A survey by the Ministry of Health, Labor and Welfare revealed that 6% of student part-time workers were not issued a notification of working conditions required by the Labor Standards Law, and 5% were in trouble with working conditions.In response to the normalization of part-time job hiring that ignores the Labor Standards Law, the Ministry of Health, Labor and Welfare calls on business owners' organizations to comply with relevant laws and regulations in writing, while strengthening advice and guidance from the directors of prefectural labor bureaus.

From August 8th to September 27th, the survey will be conducted for 9 months or more of part-time jobs of 7 day or more per week among university students, graduate students, junior college students, and vocational school students who are registered as cooperators of the Internet survey. Conducted for 1 people who have done so.Of these, the answers for 3 people who answered earlier were tabulated. The total number of part-time jobs experienced by 1,724 people is 1,000.

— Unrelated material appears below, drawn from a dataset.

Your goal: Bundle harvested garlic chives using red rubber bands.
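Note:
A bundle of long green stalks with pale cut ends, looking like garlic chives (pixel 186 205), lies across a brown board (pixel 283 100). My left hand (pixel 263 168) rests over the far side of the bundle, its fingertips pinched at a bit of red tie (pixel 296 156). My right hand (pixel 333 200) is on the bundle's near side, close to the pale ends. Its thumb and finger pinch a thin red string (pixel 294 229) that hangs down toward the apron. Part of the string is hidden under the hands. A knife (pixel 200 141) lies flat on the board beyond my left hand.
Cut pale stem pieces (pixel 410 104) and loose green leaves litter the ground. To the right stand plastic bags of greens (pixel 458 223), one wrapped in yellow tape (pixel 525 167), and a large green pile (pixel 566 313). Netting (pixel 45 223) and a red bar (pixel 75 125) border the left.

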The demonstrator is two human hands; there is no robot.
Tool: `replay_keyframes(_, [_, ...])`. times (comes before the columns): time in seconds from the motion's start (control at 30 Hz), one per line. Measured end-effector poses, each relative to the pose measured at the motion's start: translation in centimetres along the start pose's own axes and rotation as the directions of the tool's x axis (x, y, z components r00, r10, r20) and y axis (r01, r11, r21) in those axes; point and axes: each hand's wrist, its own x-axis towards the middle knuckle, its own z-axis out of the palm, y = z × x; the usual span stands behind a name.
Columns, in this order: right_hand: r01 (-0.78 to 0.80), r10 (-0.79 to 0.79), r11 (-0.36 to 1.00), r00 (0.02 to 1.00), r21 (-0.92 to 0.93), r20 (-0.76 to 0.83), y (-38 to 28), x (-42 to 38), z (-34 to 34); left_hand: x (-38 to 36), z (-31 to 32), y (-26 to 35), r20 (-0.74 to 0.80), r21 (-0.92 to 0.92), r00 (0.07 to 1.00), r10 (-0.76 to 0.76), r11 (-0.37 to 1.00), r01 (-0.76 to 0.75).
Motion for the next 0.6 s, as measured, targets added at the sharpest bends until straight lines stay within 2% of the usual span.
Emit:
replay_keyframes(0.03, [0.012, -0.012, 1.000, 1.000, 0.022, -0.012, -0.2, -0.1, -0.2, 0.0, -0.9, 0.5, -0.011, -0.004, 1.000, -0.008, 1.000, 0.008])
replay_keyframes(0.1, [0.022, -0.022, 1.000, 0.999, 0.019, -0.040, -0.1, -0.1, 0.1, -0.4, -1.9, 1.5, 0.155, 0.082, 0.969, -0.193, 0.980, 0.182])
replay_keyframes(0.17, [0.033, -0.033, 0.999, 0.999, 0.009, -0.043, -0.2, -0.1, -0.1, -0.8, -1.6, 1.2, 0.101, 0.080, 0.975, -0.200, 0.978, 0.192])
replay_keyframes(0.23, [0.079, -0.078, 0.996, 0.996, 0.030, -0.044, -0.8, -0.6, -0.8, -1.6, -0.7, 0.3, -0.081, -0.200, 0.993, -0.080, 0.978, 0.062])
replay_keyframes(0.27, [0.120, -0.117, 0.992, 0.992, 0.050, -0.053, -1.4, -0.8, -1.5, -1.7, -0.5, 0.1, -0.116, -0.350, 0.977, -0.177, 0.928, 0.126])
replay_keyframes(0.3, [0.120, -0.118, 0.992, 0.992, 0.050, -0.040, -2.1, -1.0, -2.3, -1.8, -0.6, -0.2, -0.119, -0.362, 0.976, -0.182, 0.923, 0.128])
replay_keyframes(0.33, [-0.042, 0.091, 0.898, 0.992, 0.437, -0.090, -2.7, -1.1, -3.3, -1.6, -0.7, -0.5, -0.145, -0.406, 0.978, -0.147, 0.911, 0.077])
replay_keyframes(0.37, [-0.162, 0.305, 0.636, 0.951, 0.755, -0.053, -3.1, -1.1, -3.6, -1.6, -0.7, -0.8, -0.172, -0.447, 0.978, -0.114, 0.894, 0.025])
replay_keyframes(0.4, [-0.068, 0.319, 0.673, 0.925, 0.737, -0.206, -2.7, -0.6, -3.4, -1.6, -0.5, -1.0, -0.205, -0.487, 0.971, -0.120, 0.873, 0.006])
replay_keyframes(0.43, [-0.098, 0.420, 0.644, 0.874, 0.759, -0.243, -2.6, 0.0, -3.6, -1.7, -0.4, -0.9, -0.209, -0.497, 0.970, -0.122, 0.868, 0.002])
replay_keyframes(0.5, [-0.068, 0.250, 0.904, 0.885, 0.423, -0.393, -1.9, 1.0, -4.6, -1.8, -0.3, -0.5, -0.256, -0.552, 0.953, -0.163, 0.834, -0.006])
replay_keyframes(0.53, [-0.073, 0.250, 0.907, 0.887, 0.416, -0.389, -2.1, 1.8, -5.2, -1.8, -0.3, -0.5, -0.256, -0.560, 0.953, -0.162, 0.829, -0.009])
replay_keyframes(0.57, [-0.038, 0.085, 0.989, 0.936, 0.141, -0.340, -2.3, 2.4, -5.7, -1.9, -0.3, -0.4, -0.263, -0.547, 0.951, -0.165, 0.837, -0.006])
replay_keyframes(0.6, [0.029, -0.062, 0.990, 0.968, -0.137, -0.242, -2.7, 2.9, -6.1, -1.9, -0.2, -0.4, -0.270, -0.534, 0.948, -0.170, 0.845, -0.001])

According to it, convenience stores are the most popular part-time jobs, accounting for 15.5% of the total.This is followed by cram school (individual guidance) 14.5%, supermarket 11.4%, and izakaya 11.3%.Of the part-time jobs experienced by students, 58.7% did not receive documents showing working conditions, and 19.1% did not give a concrete explanation verbally before working.
Of the specified working conditions, only 17.1% of annual paid leave, 26.6% of retirement regulations, 37.4% of overtime work, and 47.6% of breaks are announced.It was found that the wage payment date was 32.5%, the wage payment method was 29.1%, and the wage amount was 23.0%.

48.2% of employees had trouble with working conditions at their part-time job.Wages were not paid during preparation and tidying up (13.6%), there were no breaks even after 1 hours of working hours per day (6%), and working hours were not managed (8.8%). There were many cases of violations of the Labor Standards Law, such as no extra charges paid for overtime work, holidays, and late-night work (7.6%), and unpaid overtime pay (5.4%).
In addition, he was given more shifts than agreed upon at the time of hiring (14.8%), was ordered to make a sudden shift change unilaterally (14.6%), and was forced to do work other than what was agreed upon at the time of hiring (13.4%). There were also problems such as unilaterally cutting the shift (11.8%) and not receiving a pay slip (8.3%).